» Goal of the exercise: Examine each line in the records below for the word "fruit". Report how many lines contain it, and nothing else.
The data Block Start
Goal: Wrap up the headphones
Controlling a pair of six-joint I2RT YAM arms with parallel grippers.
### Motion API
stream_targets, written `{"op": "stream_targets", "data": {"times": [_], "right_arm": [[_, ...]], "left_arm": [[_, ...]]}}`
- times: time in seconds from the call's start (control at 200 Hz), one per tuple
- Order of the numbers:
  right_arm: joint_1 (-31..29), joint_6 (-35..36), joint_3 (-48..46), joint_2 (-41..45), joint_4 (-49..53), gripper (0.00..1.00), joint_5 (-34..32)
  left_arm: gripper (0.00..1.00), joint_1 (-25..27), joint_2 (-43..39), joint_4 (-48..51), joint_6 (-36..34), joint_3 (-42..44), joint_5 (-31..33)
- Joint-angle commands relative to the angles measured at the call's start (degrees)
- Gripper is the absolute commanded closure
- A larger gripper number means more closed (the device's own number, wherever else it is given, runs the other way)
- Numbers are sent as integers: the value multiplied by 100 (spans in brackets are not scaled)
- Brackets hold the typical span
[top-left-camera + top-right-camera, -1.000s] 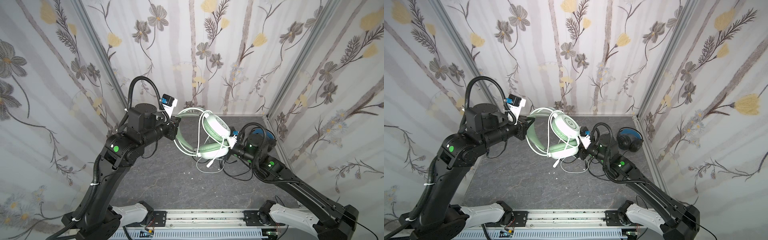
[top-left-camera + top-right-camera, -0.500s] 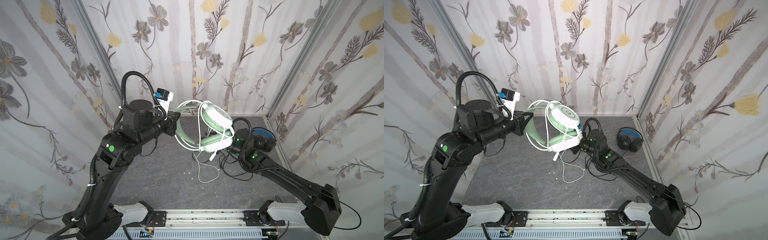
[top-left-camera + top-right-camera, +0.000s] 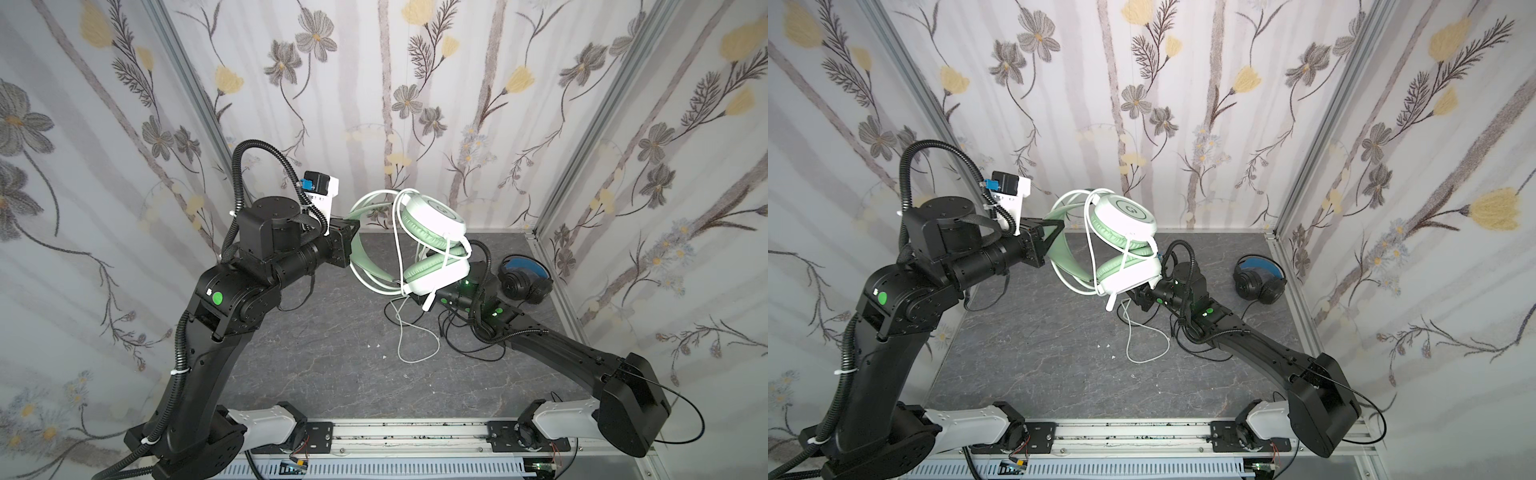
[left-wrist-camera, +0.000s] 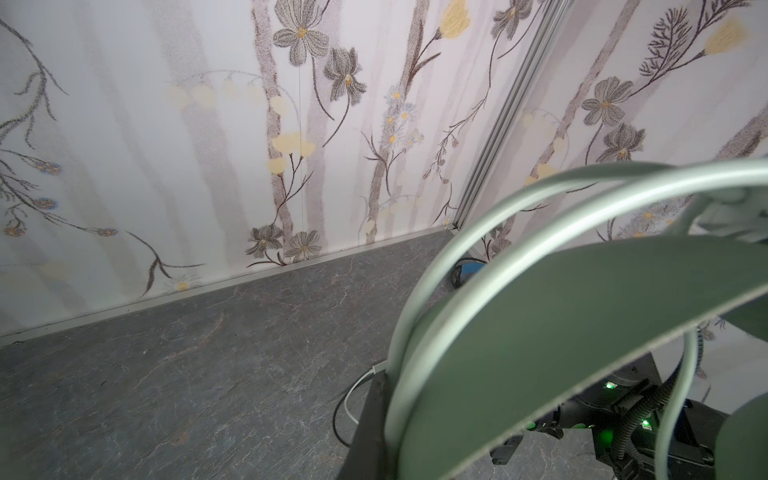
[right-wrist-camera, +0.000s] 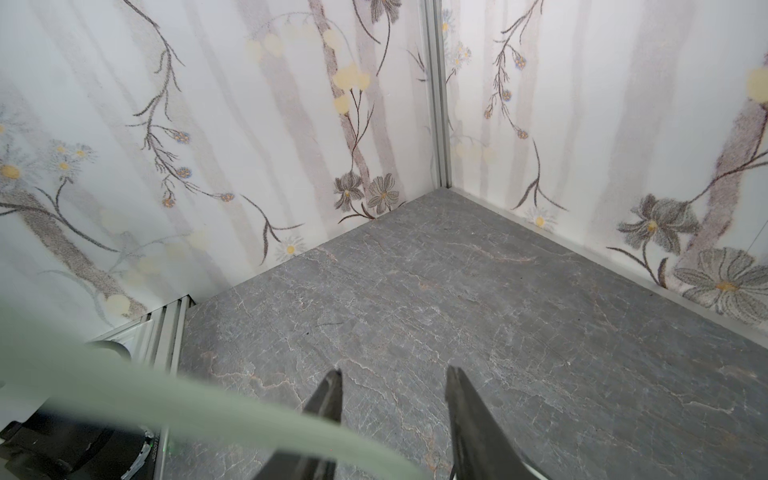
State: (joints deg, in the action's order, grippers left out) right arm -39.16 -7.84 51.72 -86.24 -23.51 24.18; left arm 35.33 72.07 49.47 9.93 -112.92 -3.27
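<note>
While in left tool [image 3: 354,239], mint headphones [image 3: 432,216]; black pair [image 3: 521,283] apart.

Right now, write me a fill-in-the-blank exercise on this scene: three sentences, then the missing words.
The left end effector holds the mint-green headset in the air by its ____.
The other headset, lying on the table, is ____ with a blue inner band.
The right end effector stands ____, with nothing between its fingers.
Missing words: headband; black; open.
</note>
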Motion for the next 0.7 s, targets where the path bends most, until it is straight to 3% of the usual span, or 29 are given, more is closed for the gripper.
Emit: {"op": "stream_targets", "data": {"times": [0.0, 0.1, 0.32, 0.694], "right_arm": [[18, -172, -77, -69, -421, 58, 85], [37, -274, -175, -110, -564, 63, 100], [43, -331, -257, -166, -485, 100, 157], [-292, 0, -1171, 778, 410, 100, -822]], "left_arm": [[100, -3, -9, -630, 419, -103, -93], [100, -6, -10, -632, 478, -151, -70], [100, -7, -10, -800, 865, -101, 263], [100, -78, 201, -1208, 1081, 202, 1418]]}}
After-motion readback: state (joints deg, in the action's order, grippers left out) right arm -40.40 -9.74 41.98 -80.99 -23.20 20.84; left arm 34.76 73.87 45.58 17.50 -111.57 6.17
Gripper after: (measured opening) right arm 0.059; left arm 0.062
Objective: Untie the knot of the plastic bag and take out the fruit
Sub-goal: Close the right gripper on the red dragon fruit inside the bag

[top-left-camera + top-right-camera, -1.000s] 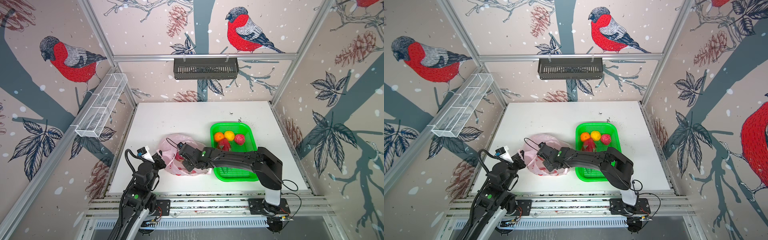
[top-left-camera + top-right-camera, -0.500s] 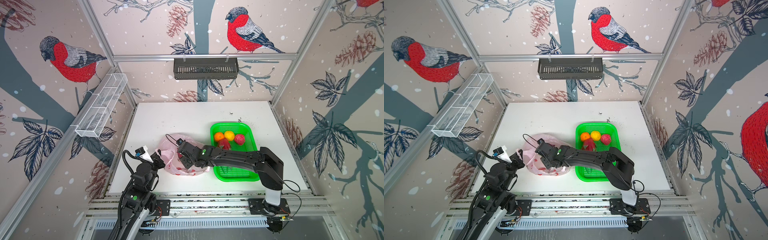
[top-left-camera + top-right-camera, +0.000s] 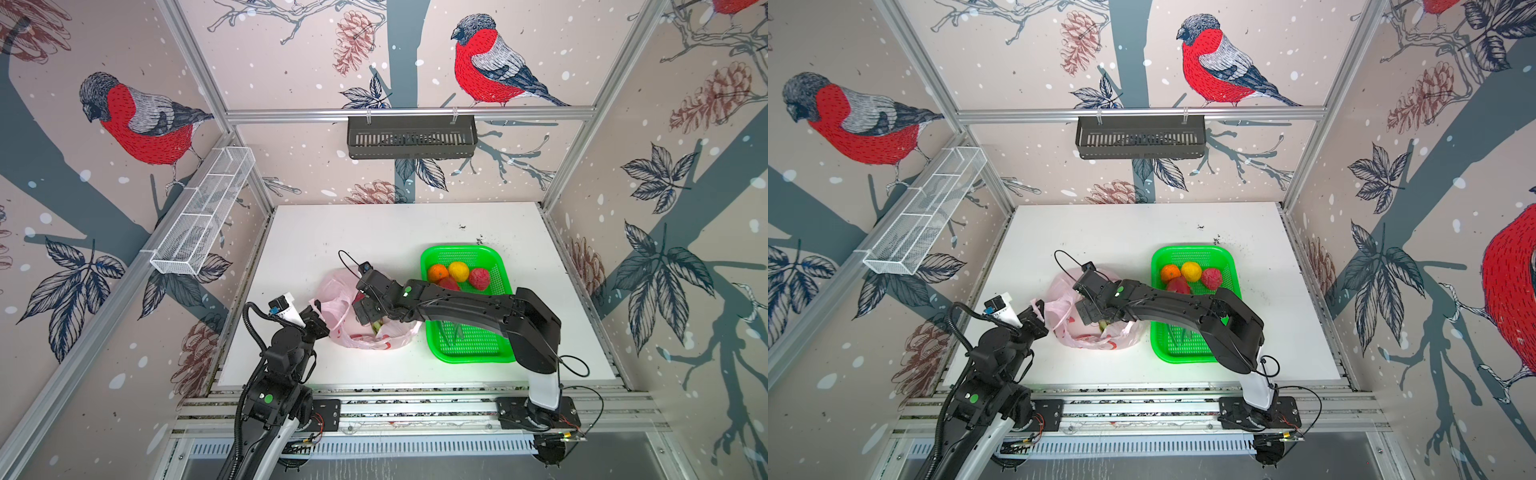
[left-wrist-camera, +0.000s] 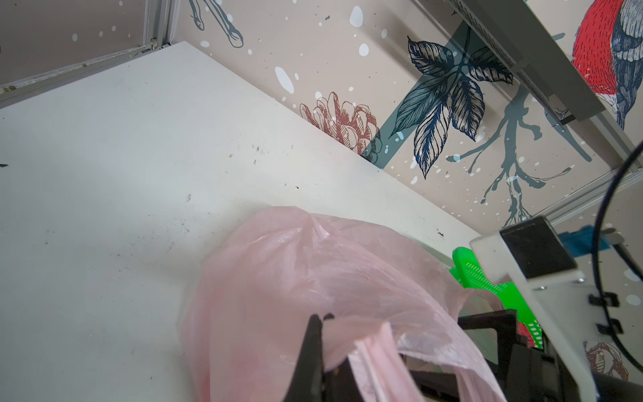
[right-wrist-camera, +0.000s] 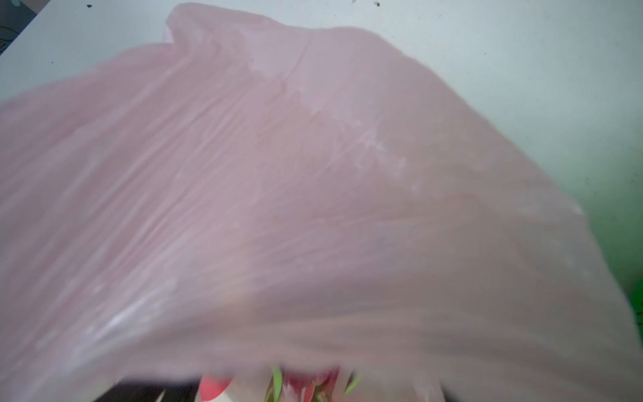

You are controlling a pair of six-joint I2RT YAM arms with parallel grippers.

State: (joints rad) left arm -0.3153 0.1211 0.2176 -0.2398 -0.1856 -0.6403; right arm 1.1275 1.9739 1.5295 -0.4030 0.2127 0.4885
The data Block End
» Result of this exercise: 2